If operators move into a space with a walk-in unit, it makes good economic sense for them to take advantage of it. But what if that walk-in is a cooler when a freezer is needed, or vice versa? In that situation, operators should consider changing the box to what they need.

Converting a walk-in freezer to a cooler represents the simpler of the two tasks, says Wayne Stoutner, CEO of Duffy’s – AIS, an upstate New York service agency. In most cases, the operator will simply need to change the refrigeration system — evaporator, condenser, etc. — from the existing low-temperature freezer to a medium-temperature refrigerator. Beyond that, the box should work perfectly post-conversion. This approach, he estimates, should cost just ¼ to ⅓ the price of an entirely new walk-in cooler.

Going from a walk-in cooler to a walk-in freezer is far more complicated, primarily because of freezers’ lower temperatures. Such a project starts with changing the refrigeration system to a freezer. Beyond that, a conversion may require four primary changes, all of which can add to the project’s budget.

The first, and potentially most expensive, involves the box’s floor. Many walk-in refrigerators don’t have or need an insulated floor. Walk-in freezers, though, must have one.

“Cold sinks,” says Stoutner. “If you’ve got a 10- or 20-below compartment with no insulation in the floor, the floor can become 10 below. Any moisture in the ground below that starts to freeze. Water expands and then it starts [damaging the floor.]” This phenomenon, known as frost heave, can be so severe that it causes structural damage not just to the floor, but to the entire building, he adds.

Operators that want to go from walk-in coolers to freezers must invest in an insulated floor.

In addition to the insulated floor, operators must equip converted freezers with several heated components. Start with the door frame and threshold. If these are not heated, frost will build up on the inside and outside of the unit. Eventually, the door will not close properly, costing the operator in electricity, repairs and possibly spoiled food.

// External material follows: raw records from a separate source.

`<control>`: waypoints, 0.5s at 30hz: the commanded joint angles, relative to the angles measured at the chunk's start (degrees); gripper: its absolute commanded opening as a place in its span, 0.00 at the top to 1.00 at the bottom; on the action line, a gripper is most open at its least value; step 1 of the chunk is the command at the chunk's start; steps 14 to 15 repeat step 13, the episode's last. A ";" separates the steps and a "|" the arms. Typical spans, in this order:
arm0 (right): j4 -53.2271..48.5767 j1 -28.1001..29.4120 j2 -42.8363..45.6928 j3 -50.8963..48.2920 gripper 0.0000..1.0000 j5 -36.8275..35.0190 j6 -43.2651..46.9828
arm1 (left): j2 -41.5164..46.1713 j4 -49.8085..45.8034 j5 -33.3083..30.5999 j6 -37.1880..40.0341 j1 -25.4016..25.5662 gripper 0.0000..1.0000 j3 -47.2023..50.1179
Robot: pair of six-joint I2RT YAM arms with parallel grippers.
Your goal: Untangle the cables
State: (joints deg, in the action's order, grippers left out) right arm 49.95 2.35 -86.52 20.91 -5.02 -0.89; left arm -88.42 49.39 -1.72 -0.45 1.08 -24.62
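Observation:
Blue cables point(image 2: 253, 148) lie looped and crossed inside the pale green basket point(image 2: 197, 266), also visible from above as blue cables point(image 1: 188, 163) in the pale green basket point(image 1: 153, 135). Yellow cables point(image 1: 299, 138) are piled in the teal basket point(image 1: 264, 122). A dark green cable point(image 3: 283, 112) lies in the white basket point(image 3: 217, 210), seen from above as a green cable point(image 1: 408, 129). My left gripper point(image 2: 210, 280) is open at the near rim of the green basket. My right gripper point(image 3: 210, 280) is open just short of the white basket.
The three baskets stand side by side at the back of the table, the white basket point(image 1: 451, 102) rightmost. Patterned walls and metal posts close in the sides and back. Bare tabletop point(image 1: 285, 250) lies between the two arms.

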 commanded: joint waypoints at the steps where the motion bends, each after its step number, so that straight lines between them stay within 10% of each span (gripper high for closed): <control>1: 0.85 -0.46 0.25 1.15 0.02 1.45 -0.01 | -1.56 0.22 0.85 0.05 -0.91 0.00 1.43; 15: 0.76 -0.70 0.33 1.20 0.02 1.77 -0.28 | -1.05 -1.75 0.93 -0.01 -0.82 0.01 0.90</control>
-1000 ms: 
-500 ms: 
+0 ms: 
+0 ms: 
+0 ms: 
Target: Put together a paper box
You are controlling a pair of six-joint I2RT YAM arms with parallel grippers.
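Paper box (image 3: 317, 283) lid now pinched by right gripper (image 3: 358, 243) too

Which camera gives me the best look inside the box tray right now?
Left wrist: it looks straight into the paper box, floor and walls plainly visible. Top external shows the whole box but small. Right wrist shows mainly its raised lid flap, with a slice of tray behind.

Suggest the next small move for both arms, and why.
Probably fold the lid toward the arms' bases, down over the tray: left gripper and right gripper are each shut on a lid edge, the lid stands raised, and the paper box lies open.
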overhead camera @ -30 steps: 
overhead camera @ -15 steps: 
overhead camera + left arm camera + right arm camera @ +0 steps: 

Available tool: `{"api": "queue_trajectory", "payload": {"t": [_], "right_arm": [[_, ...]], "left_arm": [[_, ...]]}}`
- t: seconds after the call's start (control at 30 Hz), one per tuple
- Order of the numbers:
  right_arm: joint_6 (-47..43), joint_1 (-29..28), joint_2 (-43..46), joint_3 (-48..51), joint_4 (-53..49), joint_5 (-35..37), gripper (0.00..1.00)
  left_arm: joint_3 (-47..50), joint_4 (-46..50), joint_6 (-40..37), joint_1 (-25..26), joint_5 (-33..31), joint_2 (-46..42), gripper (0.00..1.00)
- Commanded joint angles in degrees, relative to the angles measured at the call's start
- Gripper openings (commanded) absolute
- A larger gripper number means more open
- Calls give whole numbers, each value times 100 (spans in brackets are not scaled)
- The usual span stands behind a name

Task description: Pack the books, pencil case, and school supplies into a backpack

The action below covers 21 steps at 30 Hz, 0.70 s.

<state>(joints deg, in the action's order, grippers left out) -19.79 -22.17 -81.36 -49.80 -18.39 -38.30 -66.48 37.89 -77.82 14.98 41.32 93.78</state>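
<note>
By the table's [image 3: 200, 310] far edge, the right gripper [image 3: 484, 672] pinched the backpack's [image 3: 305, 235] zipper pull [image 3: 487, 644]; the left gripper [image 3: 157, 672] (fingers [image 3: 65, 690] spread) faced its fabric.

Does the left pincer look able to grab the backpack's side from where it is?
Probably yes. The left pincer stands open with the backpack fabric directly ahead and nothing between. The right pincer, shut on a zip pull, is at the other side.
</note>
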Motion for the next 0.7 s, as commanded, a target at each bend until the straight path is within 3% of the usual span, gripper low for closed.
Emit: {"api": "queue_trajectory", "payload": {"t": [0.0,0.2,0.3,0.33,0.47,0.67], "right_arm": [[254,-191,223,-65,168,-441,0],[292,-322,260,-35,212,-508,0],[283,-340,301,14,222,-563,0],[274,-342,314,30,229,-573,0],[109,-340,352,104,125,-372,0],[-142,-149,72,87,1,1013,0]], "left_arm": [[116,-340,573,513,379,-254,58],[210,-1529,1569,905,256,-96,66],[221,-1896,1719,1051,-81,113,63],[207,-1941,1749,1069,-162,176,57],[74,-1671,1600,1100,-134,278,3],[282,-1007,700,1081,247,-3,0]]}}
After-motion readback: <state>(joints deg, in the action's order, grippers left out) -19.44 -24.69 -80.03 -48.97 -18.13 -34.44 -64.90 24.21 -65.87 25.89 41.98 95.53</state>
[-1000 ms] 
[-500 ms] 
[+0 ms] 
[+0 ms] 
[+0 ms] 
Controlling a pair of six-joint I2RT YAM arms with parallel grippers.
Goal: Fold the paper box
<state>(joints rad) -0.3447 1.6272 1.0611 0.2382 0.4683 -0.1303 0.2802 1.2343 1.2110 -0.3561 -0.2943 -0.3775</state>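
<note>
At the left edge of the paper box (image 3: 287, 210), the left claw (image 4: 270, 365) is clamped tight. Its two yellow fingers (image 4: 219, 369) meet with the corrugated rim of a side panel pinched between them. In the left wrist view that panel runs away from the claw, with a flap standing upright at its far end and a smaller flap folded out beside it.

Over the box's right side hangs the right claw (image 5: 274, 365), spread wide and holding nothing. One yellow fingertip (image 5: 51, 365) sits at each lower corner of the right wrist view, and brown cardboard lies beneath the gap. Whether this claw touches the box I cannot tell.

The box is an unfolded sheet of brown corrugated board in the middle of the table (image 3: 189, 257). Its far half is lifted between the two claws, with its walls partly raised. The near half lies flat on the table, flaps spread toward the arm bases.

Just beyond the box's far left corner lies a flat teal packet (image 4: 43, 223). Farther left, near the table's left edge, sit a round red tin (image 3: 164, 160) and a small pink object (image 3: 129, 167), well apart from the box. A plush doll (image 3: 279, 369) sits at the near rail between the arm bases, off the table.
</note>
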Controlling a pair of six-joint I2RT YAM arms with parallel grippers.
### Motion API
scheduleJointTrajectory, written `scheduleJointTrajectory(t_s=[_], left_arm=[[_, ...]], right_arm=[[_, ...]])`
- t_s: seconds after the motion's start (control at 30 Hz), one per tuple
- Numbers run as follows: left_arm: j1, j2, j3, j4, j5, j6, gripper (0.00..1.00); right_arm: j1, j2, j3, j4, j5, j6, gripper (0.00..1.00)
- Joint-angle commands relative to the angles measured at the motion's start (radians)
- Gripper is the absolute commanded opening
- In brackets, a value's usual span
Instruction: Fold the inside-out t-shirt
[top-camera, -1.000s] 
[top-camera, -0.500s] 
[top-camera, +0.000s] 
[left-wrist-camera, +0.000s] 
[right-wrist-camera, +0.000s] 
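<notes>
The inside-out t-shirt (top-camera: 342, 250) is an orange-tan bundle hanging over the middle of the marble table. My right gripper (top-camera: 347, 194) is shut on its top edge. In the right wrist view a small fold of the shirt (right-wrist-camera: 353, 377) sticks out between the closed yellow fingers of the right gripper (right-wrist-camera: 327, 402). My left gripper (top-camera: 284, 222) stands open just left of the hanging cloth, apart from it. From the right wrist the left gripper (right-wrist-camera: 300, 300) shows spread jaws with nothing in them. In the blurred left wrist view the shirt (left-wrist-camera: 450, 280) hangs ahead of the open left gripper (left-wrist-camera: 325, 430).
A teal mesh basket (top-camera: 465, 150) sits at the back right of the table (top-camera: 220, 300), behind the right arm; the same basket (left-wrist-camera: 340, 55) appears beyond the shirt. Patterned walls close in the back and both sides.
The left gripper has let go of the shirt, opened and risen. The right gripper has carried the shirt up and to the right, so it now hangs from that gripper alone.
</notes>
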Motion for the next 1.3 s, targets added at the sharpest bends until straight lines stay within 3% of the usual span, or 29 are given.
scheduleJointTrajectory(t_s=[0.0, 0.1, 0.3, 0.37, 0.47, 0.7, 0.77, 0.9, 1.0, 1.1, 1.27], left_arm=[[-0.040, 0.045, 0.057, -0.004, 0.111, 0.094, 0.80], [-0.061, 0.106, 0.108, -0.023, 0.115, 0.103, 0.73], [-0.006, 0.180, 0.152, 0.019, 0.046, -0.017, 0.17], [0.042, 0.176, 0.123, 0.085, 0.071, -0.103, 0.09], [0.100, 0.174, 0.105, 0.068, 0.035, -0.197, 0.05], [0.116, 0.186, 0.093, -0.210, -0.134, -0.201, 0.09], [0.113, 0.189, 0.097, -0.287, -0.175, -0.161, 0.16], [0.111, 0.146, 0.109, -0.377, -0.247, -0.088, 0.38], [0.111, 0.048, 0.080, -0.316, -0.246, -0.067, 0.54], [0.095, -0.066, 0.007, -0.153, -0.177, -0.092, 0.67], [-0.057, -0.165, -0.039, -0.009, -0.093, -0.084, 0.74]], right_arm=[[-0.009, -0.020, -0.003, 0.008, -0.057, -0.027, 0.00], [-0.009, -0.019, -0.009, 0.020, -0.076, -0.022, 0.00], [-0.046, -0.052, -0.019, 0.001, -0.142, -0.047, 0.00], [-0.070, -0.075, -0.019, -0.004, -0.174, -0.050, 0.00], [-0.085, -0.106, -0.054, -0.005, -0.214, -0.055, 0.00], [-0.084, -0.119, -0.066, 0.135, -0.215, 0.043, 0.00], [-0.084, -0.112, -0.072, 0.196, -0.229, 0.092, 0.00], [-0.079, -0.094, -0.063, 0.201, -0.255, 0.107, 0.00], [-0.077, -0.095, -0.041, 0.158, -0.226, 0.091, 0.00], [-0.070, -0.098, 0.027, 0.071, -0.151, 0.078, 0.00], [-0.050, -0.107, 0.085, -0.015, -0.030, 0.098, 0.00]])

Many new walk-in coolers include such a frame — simply put your hand where the gasket meets the door to find out — but older boxes do not. Fortunately, it’s relatively straightforward to retrofit a unit with a heated door frame and threshold, Stoutner says.

The same holds true for a heated port, which helps keep air pressure inside the box on par with outside the box, making the unit easy to open, Stoutner says. “You might remember from the old days when your freezer door at home seemed stuck shut. They have that problem with walk-ins as well. When you’re going from cooler to freezer, you’re going to have to add a heated pressure relief port so the door will open.”

Some walk-in coolers may already have a port, notes Stoutner. Unfortunately, these are likely not heated, so the operator will need to replace them nonetheless.

The last heated addition will go on the condensate line. Keeping this piping warm will prevent water inside from freezing and causing serious damage to the refrigeration.

Making all these changes can make the project very costly, Stoutner says. In many cases, it would be more economical to simple build an entirely new walk-in. Operators should seek out expert guidance on the cost of a conversion to determine if it’s worth the money.

“If the operator has a food equipment dealer they’re comfortable with, they should speak with a project manager. A good commercial refrigeration service provider or contractor that does walk-in work would also be able to answer your questions.” Stoutner says.